In this embodiment, the composite material is formed into the layers in substantially planar form by anisotropic phase separation in the vertical direction from a solution of polymer precursor and liquid crystal. The content of liquid crystal ranges from 10% to 90% of the total weight of the solution. The liquid crystal is selected from the calamitic group consisting of nematic liquid crystal, smectic liquid crystal, cholesteric liquid crystal and (anti-)ferroelectric liquid crystal. Moreover, the first polymerization is performed by photo illumination on the covered side of the first substrate, so that the liquid crystal layer is formed adjacent to the alignment layer, and the polymer layer is formed adjacent to the liquid crystal layer when the solution is phase separated.
Afterwards, the second polymerization in the liquid crystal layer is performed by photo illumination on the uncovered side of the first substrate. The subsequently formed liquid crystal layer, which contains polymer inside, is classified into one of the three categories: polymer-dispersed liquid crystal (PDLC), polymer-network liquid crystal (PNLC) and polymer-stabilized liquid crystal (PSLC). In another preferred example of this embodiment, the mentioned polymer is cross-linked, and so does the polymer in the liquid crystal layer. These cross-linked structures are stronger and more durable than uncross-linked structures. Especially in the flexible display field, the variation of the cell gap in the bending condition is greatly reduced by the aids of cross-linked polymer structure in the thin display. In liquid crystal layer, the cross-linked polymer comprises “bridges” in horizontal direction and vertical direction, wherein the vertical bridges, connecting the polymer layer with the alignment layer, primarily provide the ability to bend or roll a display into any desired shape.

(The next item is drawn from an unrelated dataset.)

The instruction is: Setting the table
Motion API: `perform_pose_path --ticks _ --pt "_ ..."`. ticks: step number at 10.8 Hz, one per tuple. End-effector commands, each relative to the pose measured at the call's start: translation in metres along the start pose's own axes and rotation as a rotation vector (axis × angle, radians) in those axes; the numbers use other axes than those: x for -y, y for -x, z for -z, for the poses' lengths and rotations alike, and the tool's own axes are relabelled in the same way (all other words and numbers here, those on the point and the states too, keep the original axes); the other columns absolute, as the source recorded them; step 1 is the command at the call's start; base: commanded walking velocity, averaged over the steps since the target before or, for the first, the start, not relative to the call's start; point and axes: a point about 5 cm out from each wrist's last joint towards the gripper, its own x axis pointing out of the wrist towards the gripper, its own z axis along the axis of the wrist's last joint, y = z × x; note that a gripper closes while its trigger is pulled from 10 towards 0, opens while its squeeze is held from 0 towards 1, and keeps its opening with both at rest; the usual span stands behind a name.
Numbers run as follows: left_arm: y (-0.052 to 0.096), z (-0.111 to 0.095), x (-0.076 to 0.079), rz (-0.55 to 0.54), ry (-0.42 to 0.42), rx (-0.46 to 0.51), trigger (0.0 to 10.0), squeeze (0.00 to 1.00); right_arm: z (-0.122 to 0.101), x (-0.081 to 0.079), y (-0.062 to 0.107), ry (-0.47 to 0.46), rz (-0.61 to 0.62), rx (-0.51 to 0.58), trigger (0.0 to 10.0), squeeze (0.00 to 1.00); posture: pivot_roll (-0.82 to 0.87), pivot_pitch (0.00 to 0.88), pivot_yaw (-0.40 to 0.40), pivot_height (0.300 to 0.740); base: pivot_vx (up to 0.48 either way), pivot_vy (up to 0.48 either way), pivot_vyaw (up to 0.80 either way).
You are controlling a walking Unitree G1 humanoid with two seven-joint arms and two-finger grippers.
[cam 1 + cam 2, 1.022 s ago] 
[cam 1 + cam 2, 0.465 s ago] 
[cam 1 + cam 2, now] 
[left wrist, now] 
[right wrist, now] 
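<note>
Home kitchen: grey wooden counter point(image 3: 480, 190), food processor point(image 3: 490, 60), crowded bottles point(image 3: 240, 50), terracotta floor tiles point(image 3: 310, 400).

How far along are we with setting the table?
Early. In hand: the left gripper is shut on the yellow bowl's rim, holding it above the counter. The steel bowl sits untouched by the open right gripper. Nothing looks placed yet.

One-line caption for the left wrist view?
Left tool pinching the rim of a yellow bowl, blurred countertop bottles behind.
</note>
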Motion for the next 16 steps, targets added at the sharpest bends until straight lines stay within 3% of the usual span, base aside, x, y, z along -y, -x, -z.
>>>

The mentioned liquid crystal device is selected from the group consisting of a display device, a spatial light modulator, a wavelength filter, a variable optical attenuator (VOA), an optical switch, a light valve, a color shutter, a lens and lens with tunable focus. Moreover, when the liquid crystal device is a display device, which is a direct addressing, a multiplexed, or an active-matrix addressing TN (twisted nematic), HAN (hybrid-aligned nematic), VA (vertical alignment), planar nematic, STN (super-TN), optically compensated bend (OCB), IPS (in plane switching) or FFS (fringe field switching) mode liquid crystal display.
In the second embodiment of the present invention, a method for fabricating a liquid crystal device with stratified phase-separated composite is disclosed. First, a solution of polymer precursor and liquid crystal is provided, wherein the content of liquid crystal ranges from 10% to 90% of the total weight of the solution. The selection of the liquid crystal is described in the first embodiment. Furthermore, the solution can further comprise cross-linking agent. Next, a substrate covered with an alignment layer is provided. The solution is then coated onto the alignment layer. Afterwards, a first polymerization of the solution is performed by a first photo illumination applied directly on said solution, so as to induce anisotropic phase separation of the solution to form a polymer layer (continuous polymer layer is preferred) and a liquid crystal layer, wherein the liquid crystal layer is formed adjacent to the alignment layer, and the polymer layer is formed adjacent to the liquid crystal layer, whereby an intermediate device is formed. Finally, a second polymerization is performed in the liquid crystal layer by a second photo illumination on the uncovered side of said substrate, so as to produce polymer fibrils in the liquid crystal layer.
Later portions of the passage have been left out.